They were herded aboard by Chookie Yentlebaum and the varsity manager, Gretel Hitchens, whom Mr. Tuerck would commend as a model of frugality if not stinginess. Heaven forbid you should act like Oliver Twist and ask for an extra orange slice between games. (The JVs gave bits of theirs to Thirsty K so she wouldn’t perish of dehydration.)
Besides the two managers, two coaches—one doubling as trainer—and twenty-two players, there were also two representatives of the male gender riding the team bus. These were second-stringers for the Channel school newspaper, sent to cover the Lady Gondoliers’s season opener. Aggravated feminist Gwendolyn Cokingham requested an explanation why editor Tilda Purcell hadn’t assigned a couple of girls (such as kid sister Trina “Stop the Presses”: all the Purcells were addicted to printer’s ink) to do this.
“A very good, very apt, very spit-spat-spot-on question,” said the second-string reporter. “The fact of the matter, the truth of the issue, the gist of the pickle is that your story is a blue-ribbon gold-star feather-in-the-cap frosting-on-the-cake jackpot of a plum, and I’m here to tell you that I stuck in my thumb and pled for it!”
“Bled for it??”
“On my knees, on my elbows, from the tips of my toes and the end of my nose, using all the corpuscles I’ve been brewing up since I was a wee broth of a boy!”

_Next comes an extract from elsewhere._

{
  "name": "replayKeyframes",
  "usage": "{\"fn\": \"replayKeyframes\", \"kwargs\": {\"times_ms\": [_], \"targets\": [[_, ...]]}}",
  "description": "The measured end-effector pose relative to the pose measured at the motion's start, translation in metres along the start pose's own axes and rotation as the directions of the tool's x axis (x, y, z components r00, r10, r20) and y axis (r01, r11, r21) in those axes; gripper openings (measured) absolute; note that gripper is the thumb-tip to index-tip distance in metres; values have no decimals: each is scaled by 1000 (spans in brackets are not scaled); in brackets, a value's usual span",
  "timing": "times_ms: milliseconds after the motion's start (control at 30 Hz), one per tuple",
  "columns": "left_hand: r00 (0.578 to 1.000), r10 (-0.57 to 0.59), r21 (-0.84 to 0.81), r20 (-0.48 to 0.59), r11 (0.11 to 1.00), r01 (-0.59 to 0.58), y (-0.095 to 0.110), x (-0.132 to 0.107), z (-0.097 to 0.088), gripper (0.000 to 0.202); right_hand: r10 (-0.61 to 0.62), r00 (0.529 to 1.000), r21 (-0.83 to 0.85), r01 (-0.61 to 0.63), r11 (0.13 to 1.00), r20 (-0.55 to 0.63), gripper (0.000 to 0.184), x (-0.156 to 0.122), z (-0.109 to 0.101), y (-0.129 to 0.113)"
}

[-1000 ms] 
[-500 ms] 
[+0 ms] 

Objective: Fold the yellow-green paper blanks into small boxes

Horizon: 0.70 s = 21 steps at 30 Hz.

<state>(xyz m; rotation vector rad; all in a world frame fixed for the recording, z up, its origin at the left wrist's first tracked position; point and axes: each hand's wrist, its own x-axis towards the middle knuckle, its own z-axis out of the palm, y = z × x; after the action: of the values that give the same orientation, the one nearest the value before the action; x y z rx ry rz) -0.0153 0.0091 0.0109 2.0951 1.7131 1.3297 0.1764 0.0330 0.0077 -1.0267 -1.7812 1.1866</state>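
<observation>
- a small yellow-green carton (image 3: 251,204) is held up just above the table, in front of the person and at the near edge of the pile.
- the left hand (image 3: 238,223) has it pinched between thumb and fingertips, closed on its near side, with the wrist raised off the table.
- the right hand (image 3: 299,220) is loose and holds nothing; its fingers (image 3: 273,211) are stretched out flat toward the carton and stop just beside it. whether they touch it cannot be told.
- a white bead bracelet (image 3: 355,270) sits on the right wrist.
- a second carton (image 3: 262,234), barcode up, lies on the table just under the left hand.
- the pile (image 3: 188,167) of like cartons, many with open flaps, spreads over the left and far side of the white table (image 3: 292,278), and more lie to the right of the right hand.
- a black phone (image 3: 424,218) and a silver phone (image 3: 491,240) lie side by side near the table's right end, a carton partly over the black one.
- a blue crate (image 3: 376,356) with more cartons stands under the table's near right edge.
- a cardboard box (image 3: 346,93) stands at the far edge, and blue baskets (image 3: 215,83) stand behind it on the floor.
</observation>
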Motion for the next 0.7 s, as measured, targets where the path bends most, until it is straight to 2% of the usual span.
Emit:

“You are so weird,” said Gwen.
Across the aisle, Ginger Snowbedeck had corralled the second-string photographer: “Which do you think is my best side? Not that I don’t already know, y’understand, but I also know you have to take into consideration things like the time of day. angle of the light—”
“Phase of the moon?” suggested the photographer, whom Ginger didn’t recognize but nonetheless was Split-Pea Erbsen.
“Direction of the wind?” contributed his colleague, with an even wider and more relentless smile than Mr. Dimancheff’s, Jimmy Carter’s or Sell-O Fayne’s.
“What’re you saying?” flared Ginger, who may or may not have recently applied an extra layer of FDS spray.
Her Q went un-A’d as the Yellow Submarine completed its short-haul cruise and docked at Houlihan. The Channel staffers held back to let the Gondoliers file out first, a mannerly courtesy undercut by the Smiler’s rah-rah-ing them along with a fight song cobbled from Gilbert & Sullivan and sifted through Little Richard:
You have hearts for us a-plenty
We have hearts but all too few
You are lasses four-and-twenty
We alas are only two!
Hail, hail our gal-Gondolieri
Accept out love, our homage and our duty
A-wop bop a loo bop a lop bam boom—
To which several passerby Gondolieri replied “Give it a rest, Dennis,” or “Put a sock in it, Dennis,” or “You are so weird!”
Dennis Desmond was in Vicki’s First Hour Spanish class, and she’d heard him hold forth in rapidfire Español till Señor Banonis told him to ¡Cállate! He would’ve been a first-rate top-notch five-star Professor Harold Hill in last spring’s production of The Music Man (so Jenna Wiblitz said and Holly Brollis agreed) if he had the slightest inclination to stick to somebody else’s script and not veer off on a dozen different tangents of his own devising.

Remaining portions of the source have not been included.